# Activity:
Copy, word for word, each line of the data below from the first through the line containing "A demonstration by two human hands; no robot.", and stop there.

# Supplied data:
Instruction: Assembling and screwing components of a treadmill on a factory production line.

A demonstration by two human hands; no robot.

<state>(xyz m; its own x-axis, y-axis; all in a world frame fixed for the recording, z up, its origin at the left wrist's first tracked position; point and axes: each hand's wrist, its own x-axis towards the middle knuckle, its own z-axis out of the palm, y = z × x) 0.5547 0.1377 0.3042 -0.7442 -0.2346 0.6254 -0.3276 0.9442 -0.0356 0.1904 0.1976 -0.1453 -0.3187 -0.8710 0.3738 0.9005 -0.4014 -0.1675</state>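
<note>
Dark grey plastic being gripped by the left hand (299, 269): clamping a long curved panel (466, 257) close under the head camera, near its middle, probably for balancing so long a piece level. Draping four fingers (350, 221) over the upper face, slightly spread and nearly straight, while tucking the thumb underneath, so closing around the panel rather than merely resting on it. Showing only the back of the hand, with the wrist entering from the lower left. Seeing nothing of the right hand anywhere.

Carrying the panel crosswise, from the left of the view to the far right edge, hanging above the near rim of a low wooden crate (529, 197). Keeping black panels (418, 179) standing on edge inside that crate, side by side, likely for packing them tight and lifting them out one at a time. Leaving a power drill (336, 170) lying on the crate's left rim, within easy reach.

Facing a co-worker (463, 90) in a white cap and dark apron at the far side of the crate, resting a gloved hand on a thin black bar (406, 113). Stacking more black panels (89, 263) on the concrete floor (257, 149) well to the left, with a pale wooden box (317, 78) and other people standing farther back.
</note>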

# Result of this exercise:
Instruction: Assembling and screwing components of a treadmill on a factory production line.

A demonstration by two human hands; no robot.

The full answer has now been given.